Exercise requirements ::
Below are records that must be duplicated exactly.

*****

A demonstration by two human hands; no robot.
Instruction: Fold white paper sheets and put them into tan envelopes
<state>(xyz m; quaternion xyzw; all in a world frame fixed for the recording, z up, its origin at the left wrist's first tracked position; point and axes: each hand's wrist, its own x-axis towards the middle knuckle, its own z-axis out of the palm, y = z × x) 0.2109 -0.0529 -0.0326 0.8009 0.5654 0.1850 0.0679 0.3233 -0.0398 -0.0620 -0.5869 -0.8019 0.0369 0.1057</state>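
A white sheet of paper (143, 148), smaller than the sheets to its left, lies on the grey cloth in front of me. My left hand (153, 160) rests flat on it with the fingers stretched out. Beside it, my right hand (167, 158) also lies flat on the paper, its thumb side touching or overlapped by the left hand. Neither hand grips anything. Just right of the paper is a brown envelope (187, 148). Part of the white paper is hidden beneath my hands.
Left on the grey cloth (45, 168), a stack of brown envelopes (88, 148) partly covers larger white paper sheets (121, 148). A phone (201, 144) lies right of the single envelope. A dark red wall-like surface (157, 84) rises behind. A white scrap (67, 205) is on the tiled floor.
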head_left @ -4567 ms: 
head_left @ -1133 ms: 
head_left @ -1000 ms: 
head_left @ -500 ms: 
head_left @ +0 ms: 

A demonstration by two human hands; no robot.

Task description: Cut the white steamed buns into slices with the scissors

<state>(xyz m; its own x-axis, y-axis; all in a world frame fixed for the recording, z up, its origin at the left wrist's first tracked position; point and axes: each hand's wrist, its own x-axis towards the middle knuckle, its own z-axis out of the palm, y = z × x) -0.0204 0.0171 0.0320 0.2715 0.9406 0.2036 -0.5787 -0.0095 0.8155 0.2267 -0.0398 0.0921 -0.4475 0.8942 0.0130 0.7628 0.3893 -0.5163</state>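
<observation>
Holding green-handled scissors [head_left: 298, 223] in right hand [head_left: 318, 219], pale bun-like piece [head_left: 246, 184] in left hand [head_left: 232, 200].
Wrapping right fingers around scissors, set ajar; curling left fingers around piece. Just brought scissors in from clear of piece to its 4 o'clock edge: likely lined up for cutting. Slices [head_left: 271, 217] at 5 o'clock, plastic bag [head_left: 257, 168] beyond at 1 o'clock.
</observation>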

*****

Result for this task ::
A demonstration by two human hands; no robot.
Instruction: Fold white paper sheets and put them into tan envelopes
<state>(xyz m; quaternion xyzw; all in a world frame fixed for the recording, z up, its origin at the left wrist's first tracked position; point and axes: each hand's wrist, its own x-axis towards the middle knuckle, its own z-axis out of the palm, y = z × x) 0.2109 -0.0529 -0.0326 0.8009 0.5654 0.1850 0.0679 0.3233 -0.0398 -0.0620 -0.5869 -0.8019 0.0369 0.1057</state>
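A white sheet of paper (143, 148), smaller than the sheets to its left, lies on the grey cloth in front of me. My left hand (153, 160) rests flat on it with the fingers stretched out. Beside it, my right hand (167, 158) also lies flat on the paper, its thumb side touching or overlapped by the left hand. Neither hand grips anything. Just right of the paper is a brown envelope (187, 148). Part of the white paper is hidden beneath my hands.
Left on the grey cloth (45, 168), a stack of brown envelopes (88, 148) partly covers larger white paper sheets (121, 148). A phone (201, 144) lies right of the single envelope. A dark red wall-like surface (157, 84) rises behind. A white scrap (67, 205) is on the tiled floor.
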head_left @ -4567 ms: 
head_left @ -1133 ms: 
head_left @ -1000 ms: 
head_left @ -500 ms: 
head_left @ +0 ms: 

A demonstration by two human hands; no robot.

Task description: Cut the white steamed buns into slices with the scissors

<state>(xyz m; its own x-axis, y-axis; all in a world frame fixed for the recording, z up, its origin at the left wrist's first tracked position; point and axes: each hand's wrist, its own x-axis towards the middle knuckle, its own z-axis out of the palm, y = z × x) -0.0204 0.0171 0.0320 0.2715 0.9406 0.2036 -0.5787 -0.0095 0.8155 0.2267 -0.0398 0.0921 -0.4475 0.8942 0.0130 0.7628 0.3893 -0.5163</state>
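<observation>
Holding green-handled scissors [head_left: 298, 223] in right hand [head_left: 318, 219], pale bun-like piece [head_left: 246, 184] in left hand [head_left: 232, 200].
Wrapping right fingers around scissors, set ajar; curling left fingers around piece. Just brought scissors in from clear of piece to its 4 o'clock edge: likely lined up for cutting. Slices [head_left: 271, 217] at 5 o'clock, plastic bag [head_left: 257, 168] beyond at 1 o'clock.
</observation>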

This concludes the exercise.